TASK DIRECTIONS: Please copy each line of the data that includes the string "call".

• • • •

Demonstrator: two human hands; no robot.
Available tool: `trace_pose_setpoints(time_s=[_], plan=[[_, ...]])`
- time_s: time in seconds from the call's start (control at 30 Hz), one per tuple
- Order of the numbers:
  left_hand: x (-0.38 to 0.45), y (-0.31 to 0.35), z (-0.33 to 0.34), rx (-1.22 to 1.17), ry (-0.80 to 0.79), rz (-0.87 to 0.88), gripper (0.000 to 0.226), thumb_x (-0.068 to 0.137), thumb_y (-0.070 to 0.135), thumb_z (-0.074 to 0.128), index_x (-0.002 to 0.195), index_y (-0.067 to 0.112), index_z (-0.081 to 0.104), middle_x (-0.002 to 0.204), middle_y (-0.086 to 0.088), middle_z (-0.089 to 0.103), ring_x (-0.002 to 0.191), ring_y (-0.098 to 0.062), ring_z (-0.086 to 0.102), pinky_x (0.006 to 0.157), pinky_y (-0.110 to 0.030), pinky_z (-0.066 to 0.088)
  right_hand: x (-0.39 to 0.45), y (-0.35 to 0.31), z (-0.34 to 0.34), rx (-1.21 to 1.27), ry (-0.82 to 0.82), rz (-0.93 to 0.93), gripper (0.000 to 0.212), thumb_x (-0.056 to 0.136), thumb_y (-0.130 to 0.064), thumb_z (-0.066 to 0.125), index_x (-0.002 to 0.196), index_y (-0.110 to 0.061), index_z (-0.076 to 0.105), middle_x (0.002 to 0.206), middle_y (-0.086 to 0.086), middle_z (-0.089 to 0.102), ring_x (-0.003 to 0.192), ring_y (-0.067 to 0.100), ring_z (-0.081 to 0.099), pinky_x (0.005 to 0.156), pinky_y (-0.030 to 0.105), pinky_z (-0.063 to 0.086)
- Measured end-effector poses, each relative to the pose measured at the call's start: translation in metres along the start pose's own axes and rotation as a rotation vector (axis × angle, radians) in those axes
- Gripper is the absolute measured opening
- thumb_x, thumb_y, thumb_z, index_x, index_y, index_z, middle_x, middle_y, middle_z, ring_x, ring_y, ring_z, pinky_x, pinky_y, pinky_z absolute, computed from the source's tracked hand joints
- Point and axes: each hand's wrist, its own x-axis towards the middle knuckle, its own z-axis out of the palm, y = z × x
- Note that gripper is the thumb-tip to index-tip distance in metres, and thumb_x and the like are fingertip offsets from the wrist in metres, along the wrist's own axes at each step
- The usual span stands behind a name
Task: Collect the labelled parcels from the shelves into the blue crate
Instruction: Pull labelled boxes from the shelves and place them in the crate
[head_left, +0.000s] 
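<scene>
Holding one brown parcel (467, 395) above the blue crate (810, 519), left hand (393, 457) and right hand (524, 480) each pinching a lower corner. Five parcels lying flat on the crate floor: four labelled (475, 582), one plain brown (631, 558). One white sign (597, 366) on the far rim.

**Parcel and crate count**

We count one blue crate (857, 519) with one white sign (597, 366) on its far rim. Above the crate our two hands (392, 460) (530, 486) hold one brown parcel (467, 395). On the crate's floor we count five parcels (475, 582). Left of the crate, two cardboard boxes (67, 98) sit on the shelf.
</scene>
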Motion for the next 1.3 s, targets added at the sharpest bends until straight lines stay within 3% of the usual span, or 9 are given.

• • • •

WRITTEN RESPONSE:
- time_s: time in seconds from the call's start (control at 30 Hz), one per tuple
- Measured end-effector poses, each relative to the pose measured at the call's start: translation in metres along the start pose's own axes and rotation as a rotation vector (axis × angle, radians) in those axes

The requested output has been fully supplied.